According to the story, in March 1988, towards the end of the Cold War, a Russian destroyer was on manoeuvres in the North Atlantic, about 800 miles south of Iceland, when a lookout on the ship with high-powered binoculars spotted an iceberg on the horizon. There was nothing unusual about an iceberg being in that area of the ocean in March, but what excited the lookout was the curious dark spot he could see on the iceberg. As the berg floated nearer to the destroyer, the lookout zoomed in on the dark spot, and sighed in disbelief; the dot was the figure of a woman lying on a ledge, covered in a thin layer of ice. She was dressed in a black jacket and a long black dress, and was lying on her back.
The captain of the destroyer immediately dispatched a motorboat to take a closer look. Two divers left the boat and swam over to the ledge of the iceberg to take a closer look at what was obviously the frozen corpse from some sea disaster.

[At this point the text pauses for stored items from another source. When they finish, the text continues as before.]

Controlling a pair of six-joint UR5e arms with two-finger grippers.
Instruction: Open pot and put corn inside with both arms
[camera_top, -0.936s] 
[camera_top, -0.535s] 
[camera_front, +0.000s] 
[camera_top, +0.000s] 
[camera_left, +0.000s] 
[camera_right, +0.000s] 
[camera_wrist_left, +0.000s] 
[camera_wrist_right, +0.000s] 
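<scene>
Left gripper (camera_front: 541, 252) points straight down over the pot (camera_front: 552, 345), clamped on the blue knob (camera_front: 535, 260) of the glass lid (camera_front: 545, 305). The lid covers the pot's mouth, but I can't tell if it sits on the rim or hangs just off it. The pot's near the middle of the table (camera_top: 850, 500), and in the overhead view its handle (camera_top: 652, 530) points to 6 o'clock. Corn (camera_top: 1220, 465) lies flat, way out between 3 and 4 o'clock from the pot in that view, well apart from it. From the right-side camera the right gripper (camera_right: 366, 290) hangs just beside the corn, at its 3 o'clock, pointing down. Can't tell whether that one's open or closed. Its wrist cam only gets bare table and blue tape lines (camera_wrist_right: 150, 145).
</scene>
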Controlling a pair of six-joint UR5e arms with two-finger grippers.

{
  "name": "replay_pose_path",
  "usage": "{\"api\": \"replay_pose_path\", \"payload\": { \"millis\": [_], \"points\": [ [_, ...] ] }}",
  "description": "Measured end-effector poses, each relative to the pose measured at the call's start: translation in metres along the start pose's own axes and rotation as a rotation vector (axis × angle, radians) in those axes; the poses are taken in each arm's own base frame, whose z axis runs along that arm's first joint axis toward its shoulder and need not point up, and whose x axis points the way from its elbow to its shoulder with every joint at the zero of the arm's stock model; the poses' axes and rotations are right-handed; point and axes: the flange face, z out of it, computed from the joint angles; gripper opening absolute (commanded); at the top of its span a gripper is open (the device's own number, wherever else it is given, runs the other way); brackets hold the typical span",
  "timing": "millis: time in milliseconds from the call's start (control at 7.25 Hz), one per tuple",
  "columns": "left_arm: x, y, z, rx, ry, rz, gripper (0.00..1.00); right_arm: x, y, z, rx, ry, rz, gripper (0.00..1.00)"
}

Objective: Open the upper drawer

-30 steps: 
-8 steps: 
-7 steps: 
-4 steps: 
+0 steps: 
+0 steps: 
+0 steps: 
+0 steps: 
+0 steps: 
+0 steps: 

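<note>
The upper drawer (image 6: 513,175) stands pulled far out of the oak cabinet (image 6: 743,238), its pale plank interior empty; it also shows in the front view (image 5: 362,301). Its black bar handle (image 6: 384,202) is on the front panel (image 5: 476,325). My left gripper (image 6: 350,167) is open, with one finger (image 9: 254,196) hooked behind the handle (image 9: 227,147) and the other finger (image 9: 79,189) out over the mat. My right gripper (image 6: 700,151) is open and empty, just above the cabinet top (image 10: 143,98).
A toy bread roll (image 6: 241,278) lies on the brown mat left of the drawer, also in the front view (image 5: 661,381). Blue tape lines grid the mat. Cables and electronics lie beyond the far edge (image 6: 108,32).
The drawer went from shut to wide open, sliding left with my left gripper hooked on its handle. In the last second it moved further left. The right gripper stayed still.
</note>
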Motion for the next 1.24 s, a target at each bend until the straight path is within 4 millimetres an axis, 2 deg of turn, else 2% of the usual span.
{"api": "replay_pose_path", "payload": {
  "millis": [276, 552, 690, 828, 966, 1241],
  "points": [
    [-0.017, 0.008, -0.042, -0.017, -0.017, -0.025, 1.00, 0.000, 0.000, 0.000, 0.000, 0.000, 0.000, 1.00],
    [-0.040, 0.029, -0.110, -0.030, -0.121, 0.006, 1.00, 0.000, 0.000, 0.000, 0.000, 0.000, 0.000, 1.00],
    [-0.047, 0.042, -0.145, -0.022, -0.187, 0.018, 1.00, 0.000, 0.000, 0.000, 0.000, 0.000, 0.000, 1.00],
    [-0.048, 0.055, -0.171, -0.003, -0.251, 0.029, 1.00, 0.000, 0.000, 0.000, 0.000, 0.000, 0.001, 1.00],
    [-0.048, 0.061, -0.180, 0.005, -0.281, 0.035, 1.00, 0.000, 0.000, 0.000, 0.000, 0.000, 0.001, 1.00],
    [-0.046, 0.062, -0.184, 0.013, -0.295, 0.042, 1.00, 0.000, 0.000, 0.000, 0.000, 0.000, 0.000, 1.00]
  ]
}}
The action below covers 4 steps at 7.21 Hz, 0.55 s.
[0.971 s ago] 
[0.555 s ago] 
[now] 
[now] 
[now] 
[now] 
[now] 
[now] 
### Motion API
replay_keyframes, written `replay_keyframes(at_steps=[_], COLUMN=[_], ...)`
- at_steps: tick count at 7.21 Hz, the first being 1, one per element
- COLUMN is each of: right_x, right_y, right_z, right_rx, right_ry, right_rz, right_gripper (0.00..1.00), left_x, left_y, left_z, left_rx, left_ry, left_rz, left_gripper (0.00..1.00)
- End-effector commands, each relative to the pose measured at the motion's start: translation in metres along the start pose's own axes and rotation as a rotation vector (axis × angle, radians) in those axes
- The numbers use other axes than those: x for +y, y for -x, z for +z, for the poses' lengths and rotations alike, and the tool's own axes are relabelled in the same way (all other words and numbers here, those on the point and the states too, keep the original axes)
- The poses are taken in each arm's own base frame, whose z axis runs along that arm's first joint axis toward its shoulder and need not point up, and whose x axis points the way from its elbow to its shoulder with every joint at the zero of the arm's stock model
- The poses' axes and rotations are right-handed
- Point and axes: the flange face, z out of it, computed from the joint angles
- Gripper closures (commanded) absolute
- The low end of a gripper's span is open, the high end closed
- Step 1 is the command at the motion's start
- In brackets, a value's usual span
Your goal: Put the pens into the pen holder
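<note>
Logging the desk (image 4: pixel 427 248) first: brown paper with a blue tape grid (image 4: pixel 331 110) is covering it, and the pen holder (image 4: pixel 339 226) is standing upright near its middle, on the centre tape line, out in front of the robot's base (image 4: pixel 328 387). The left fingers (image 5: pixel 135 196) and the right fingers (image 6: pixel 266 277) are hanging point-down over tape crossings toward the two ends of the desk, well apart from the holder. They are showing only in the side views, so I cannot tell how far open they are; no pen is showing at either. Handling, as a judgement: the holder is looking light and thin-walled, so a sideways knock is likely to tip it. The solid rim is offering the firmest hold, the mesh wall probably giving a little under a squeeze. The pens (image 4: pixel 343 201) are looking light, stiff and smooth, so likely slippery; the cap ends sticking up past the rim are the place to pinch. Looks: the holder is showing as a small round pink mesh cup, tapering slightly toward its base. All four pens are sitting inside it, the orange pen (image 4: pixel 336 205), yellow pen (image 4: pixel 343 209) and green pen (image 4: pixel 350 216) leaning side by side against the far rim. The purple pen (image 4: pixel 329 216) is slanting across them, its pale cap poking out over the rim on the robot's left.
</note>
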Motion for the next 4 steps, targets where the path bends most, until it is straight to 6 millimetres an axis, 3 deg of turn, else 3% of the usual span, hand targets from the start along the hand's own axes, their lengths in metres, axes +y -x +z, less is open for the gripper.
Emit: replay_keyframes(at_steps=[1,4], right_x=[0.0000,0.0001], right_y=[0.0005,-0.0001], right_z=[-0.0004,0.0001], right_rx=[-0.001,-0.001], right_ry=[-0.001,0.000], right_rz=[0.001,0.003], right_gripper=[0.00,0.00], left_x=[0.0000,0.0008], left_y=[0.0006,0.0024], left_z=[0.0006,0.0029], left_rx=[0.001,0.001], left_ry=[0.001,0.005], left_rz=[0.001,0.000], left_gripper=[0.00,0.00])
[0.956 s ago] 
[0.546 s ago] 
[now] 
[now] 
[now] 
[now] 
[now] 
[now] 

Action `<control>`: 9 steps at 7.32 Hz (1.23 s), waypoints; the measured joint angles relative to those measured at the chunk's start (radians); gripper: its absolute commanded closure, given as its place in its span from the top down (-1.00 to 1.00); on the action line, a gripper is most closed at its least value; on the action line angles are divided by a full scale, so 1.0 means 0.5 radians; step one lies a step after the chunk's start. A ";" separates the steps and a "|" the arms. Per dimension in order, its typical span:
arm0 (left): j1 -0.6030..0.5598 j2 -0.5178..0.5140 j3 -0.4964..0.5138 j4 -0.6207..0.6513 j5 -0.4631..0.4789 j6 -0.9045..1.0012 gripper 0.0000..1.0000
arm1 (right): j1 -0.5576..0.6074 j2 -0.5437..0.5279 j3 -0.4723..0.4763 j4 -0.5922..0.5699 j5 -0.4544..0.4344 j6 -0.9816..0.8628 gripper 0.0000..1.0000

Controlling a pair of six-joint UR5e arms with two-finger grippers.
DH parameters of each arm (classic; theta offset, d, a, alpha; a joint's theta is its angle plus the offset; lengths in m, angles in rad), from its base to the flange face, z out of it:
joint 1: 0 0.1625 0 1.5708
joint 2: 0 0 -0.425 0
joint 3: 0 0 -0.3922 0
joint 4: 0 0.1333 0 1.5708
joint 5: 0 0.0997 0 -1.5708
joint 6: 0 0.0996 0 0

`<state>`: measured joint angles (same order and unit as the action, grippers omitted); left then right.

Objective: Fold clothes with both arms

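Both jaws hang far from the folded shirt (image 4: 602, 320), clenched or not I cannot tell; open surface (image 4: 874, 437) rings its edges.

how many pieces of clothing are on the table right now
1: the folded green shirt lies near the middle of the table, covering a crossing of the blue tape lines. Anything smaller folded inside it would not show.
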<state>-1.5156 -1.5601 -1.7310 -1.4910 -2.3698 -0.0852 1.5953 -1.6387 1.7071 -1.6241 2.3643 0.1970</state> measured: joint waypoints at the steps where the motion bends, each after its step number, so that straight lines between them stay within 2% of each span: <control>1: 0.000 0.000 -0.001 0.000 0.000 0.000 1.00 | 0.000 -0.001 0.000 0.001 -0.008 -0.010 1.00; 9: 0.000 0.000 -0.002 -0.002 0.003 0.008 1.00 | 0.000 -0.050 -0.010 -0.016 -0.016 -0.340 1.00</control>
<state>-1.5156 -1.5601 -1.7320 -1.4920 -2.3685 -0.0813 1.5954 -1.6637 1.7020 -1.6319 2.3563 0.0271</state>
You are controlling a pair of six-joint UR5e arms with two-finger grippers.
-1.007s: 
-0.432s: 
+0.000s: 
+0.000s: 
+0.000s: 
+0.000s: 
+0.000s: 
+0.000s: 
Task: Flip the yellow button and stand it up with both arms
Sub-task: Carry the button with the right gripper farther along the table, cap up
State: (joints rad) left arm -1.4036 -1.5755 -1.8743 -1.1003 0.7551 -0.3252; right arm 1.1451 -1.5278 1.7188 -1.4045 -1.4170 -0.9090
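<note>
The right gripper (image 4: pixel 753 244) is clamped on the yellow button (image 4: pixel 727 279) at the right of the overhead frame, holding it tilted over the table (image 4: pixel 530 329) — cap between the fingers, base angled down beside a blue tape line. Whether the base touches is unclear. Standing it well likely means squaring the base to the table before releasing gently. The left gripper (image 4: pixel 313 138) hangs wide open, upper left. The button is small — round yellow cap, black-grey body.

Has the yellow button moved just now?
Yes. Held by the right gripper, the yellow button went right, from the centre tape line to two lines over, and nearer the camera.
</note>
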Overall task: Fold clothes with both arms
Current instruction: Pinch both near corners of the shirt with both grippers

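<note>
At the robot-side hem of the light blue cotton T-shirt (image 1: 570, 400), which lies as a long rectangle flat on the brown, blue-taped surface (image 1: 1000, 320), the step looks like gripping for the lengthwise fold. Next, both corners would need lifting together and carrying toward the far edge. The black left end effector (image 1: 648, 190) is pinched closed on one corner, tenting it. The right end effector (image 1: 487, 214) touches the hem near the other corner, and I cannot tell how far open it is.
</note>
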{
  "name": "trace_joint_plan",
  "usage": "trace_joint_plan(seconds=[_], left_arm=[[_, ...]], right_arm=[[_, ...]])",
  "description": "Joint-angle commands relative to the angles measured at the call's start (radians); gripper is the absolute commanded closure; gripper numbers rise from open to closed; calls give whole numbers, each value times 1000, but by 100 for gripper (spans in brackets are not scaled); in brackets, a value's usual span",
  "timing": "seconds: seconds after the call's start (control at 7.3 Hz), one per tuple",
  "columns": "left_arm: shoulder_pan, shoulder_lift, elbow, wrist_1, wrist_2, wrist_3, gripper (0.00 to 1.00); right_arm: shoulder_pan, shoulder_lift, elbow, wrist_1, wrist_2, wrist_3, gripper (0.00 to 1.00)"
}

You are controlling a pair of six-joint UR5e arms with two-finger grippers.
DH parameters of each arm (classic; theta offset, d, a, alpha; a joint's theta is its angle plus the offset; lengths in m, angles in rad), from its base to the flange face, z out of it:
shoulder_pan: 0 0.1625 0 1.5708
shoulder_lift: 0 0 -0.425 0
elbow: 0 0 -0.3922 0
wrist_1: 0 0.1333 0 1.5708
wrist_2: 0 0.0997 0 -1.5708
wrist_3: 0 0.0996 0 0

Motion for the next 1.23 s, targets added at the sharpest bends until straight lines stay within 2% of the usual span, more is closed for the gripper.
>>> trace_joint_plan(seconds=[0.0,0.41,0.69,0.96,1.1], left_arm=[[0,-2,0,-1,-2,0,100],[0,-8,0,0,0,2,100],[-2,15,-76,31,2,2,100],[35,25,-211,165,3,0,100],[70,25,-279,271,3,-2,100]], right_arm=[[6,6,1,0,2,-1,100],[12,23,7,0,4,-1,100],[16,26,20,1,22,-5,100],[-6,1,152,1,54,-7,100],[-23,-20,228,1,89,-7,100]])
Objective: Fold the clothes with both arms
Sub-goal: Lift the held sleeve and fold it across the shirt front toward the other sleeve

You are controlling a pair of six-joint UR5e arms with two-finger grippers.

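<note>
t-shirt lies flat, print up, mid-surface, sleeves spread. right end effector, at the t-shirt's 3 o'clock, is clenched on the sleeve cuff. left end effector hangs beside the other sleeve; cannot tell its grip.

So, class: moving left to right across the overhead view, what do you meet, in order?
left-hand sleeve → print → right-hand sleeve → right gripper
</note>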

Three more men, including a
physician, came off the ship and spent almost an hour freeing the body from the ice. The woman, who looked about twenty-five to thirty years old, was perfectly preserved, except for one ankle, which was blackened by the tissue-destroying ice crystals. However, the outdated clothes she wore indicated that she had been frozen for a long time, perhaps fifty years or more. The corpse was put into a body bag and taken on board the Russian destroyer, where it was put in refrigeration until the ship returned to the Soviet Union.
The corpse was then transferred to a military hospital in Leningrad and slightly thawed to just under room temperature. The woman's face looked fresh and rosy, presenting the illusion that she was only sleeping. During the examination of the female, her eyelids flew open. It seemed to be just a reflex action, and not a sign of life. The blue eyes were slightly bloodshot, but looked animated. All of the scientists present recoiled in shock. The eyes then rolled upwards and the eyelids of the corpse flickered, and then closed. One report said that the scientists tried unsuccessfully to resuscitate the corpse by firing a high voltage current through its chest with a special defibrillator, but the lungs were full of ice and the other internal organs were damaged beyond repair. However, there were later reports of the woman being successfully revived.